● What the task asks
The line containing "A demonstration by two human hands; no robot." and each line after it, through the final line of the data, are to be retyped exactly, with pictures left out.

*** Block opens ***

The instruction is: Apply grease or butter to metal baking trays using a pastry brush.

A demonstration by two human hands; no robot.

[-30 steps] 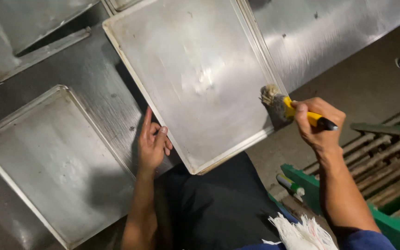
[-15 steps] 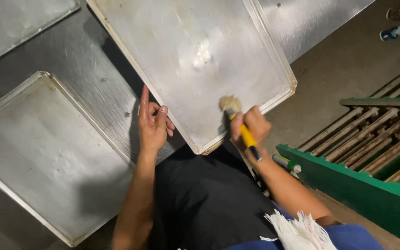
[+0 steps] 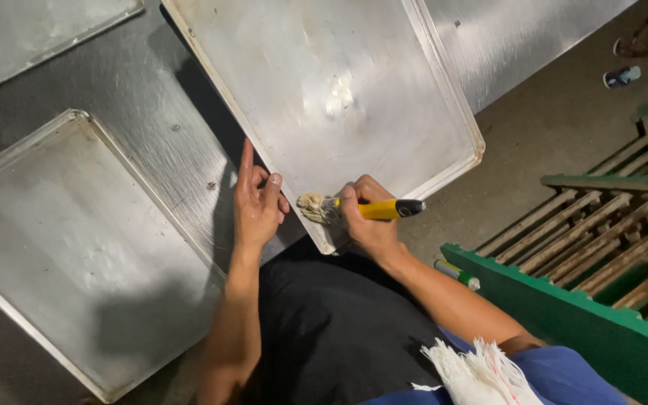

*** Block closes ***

● Expected answer
A demonstration by two human hands; no robot.

[-30 steps] 
[-15 steps] 
[+0 steps] 

The requested output is complete.